Please write out every entry below, word for word.

**Extracted data entries**
"""

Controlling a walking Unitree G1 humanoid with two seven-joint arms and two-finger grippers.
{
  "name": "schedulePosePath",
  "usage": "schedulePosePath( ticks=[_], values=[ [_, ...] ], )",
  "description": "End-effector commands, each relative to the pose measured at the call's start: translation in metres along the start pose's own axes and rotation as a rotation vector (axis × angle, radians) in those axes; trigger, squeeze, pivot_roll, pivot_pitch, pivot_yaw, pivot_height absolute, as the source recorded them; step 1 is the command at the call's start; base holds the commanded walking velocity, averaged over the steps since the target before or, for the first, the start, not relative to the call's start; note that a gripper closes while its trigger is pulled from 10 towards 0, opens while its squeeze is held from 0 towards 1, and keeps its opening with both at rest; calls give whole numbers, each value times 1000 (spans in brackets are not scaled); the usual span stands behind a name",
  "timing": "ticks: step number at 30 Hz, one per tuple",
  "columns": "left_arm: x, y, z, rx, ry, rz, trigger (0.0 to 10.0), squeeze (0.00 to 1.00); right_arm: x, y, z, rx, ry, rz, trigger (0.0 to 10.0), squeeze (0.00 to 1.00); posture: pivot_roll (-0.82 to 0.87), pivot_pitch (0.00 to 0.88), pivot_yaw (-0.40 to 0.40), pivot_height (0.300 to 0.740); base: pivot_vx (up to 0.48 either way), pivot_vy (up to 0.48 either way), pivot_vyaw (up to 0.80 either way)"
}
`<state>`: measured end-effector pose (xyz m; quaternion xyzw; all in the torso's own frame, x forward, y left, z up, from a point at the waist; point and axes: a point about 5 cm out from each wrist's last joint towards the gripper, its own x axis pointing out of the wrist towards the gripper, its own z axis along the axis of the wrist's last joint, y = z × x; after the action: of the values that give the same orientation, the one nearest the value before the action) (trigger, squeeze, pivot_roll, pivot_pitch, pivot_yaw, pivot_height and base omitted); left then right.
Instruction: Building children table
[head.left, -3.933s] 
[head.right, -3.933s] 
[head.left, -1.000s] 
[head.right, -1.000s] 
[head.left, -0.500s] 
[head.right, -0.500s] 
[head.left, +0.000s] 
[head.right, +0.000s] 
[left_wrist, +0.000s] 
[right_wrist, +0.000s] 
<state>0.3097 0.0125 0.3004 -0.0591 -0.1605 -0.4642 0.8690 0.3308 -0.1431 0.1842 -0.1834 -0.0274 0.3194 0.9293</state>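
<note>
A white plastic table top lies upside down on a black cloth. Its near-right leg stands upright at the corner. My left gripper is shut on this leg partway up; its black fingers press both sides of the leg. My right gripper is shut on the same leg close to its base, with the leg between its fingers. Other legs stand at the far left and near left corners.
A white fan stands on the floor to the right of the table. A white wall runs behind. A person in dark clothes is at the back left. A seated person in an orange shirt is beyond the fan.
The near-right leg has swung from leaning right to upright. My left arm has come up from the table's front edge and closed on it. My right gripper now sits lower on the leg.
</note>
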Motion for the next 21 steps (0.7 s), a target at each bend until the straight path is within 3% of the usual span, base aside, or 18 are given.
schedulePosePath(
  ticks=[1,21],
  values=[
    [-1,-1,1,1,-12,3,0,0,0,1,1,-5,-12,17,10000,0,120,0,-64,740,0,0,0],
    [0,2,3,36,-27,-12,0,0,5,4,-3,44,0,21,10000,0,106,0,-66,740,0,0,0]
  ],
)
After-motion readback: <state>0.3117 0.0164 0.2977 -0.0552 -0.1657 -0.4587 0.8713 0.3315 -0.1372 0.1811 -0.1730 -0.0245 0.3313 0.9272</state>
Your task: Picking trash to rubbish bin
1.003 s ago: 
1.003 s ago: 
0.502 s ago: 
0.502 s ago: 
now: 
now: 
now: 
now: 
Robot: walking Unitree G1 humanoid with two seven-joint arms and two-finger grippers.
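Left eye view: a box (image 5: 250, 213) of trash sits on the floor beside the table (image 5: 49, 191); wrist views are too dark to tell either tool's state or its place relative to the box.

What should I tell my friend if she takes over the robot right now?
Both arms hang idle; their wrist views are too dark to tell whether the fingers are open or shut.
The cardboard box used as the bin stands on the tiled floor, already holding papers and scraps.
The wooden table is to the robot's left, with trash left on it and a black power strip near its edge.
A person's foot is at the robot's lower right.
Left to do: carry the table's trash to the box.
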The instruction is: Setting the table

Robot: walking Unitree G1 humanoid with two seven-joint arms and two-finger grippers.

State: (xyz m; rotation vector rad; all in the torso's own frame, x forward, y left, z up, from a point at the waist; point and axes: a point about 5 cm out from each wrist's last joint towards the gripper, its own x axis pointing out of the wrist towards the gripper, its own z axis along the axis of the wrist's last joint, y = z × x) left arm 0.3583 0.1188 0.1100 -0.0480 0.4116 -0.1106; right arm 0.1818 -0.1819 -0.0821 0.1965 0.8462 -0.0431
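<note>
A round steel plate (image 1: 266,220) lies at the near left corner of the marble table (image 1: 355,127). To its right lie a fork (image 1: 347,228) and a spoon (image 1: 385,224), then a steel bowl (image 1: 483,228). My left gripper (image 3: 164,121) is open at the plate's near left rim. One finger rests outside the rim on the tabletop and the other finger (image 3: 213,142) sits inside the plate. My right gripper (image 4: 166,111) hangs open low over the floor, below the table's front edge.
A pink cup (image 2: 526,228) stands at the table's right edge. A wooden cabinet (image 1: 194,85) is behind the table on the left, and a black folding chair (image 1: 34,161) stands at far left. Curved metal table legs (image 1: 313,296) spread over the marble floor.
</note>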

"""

**Answer to this problem**
Controlling a walking Unitree G1 humanoid with two seven-joint arms and two-finger grippers.
{
  "name": "schedulePosePath",
  "usage": "schedulePosePath( ticks=[_], values=[ [_, ...] ], )",
  "description": "End-effector commands, each relative to the pose measured at the call's start: translation in metres along the start pose's own axes and rotation as a rotation vector (axis × angle, radians) in those axes; trigger, squeeze, pivot_roll, pivot_pitch, pivot_yaw, pivot_height absolute, as the source recorded them; step 1 is the command at the call's start; base holds the commanded walking velocity, averaged over the steps since the target before or, for the first, the start, not relative to the call's start; note that a gripper closes while its trigger is pulled from 10 towards 0, opens while its squeeze is held from 0 towards 1, and keeps its opening with both at rest; calls give whole numbers, each value times 1000 (spans in brackets are not scaled); the usual span stands behind a name",
  "timing": "ticks: step number at 30 Hz, one per tuple",
  "columns": "left_arm: x, y, z, rx, ry, rz, trigger (0.0 to 10.0), squeeze (0.00 to 1.00); right_arm: x, y, z, rx, ry, rz, trigger (0.0 to 10.0), squeeze (0.00 to 1.00); posture: pivot_roll (-0.82 to 0.87), pivot_pitch (0.00 to 0.88), pivot_yaw (-0.40 to 0.40), pivot_height (0.300 to 0.740); base: pivot_vx (up to 0.48 either way), pivot_vy (up to 0.48 either way), pivot_vyaw (up to 0.80 either way)"
}
`<state>`: measured end-effector pose (xyz m; quaternion xyzw; all in the torso's own frame, x forward, y left, z up, from a point at the waist; point and axes: a point about 5 cm out from each wrist's last joint towards the gripper, its own x axis pointing out of the wrist towards the gripper, its own z axis along the axis of the wrist's last joint, y = z × x; after the action: of the values that give the same orientation, the one nearest the value before the action) (trigger, squeeze, pivot_roll, pivot_pitch, pivot_yaw, pivot_height and base omitted); left then right.
Instruction: Building children table
[head.left, -3.933s] 
[head.right, -3.933s] 
[head.left, -1.000s] 
[head.right, -1.000s] 
[head.left, -0.500s] 
[head.right, -0.500s] 
[head.left, +0.000s] 
[head.right, +0.000s] 
[left_wrist, +0.000s] 
[right_wrist, +0.000s] 
<state>0.3097 0.0125 0.3004 -0.0591 -0.1605 -0.4642 0.8690 0.3308 -0.1431 0.1842 -0.1834 -0.0274 0.3194 0.9293</state>
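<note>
A white plastic table top lies upside down on a black cloth. Its near-right leg stands upright at the corner. My left gripper is shut on this leg partway up; its black fingers press both sides of the leg. My right gripper is shut on the same leg close to its base, with the leg between its fingers. Other legs stand at the far left and near left corners.
A white fan stands on the floor to the right of the table. A white wall runs behind. A person in dark clothes is at the back left. A seated person in an orange shirt is beyond the fan.
The near-right leg has swung from leaning right to upright. My left arm has come up from the table's front edge and closed on it. My right gripper now sits lower on the leg.
</note>
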Motion for the next 21 steps (0.7 s), a target at each bend until the straight path is within 3% of the usual span, base aside, or 18 are given.
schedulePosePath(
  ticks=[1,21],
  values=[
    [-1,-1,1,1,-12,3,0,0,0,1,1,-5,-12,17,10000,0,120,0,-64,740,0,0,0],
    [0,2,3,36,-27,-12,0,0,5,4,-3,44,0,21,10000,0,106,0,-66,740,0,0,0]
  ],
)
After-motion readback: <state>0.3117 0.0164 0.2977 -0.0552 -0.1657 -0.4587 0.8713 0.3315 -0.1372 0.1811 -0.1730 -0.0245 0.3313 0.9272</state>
Your task: Picking trash to rubbish bin
1.003 s ago: 
1.003 s ago: 
0.502 s ago: 
0.502 s ago: 
now: 
now: 
now: 
now: 
Robot: walking Unitree G1 humanoid with two seven-joint arms and two-finger grippers.
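Left eye view: a box (image 5: 250, 213) of trash sits on the floor beside the table (image 5: 49, 191); wrist views are too dark to tell either tool's state or its place relative to the box.

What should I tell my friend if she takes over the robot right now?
Both arms hang idle; their wrist views are too dark to tell whether the fingers are open or shut.
The cardboard box used as the bin stands on the tiled floor, already holding papers and scraps.
The wooden table is to the robot's left, with trash left on it and a black power strip near its edge.
A person's foot is at the robot's lower right.
Left to do: carry the table's trash to the box.
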The instruction is: Setting the table

Robot: walking Unitree G1 humanoid with two seven-joint arms and two-finger grippers.

State: (xyz m; rotation vector rad; all in the torso's own frame, x forward, y left, z up, from a point at the waist; point and axes: a point about 5 cm out from each wrist's last joint towards the gripper, its own x axis pointing out of the wrist towards the gripper, its own z axis along the axis of the wrist's last joint, y = z × x) left arm 0.3583 0.1188 0.1100 -0.0480 0.4116 -0.1106; right arm 0.1818 -0.1819 -0.0821 0.1965 0.8462 -0.0431
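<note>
A round steel plate (image 1: 266,220) lies at the near left corner of the marble table (image 1: 355,127). To its right lie a fork (image 1: 347,228) and a spoon (image 1: 385,224), then a steel bowl (image 1: 483,228). My left gripper (image 3: 164,121) is open at the plate's near left rim. One finger rests outside the rim on the tabletop and the other finger (image 3: 213,142) sits inside the plate. My right gripper (image 4: 166,111) hangs open low over the floor, below the table's front edge.
A pink cup (image 2: 526,228) stands at the table's right edge. A wooden cabinet (image 1: 194,85) is behind the table on the left, and a black folding chair (image 1: 34,161) stands at far left. Curved metal table legs (image 1: 313,296) spread over the marble floor.
</note>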

Nothing else is needed, and the exercise is over.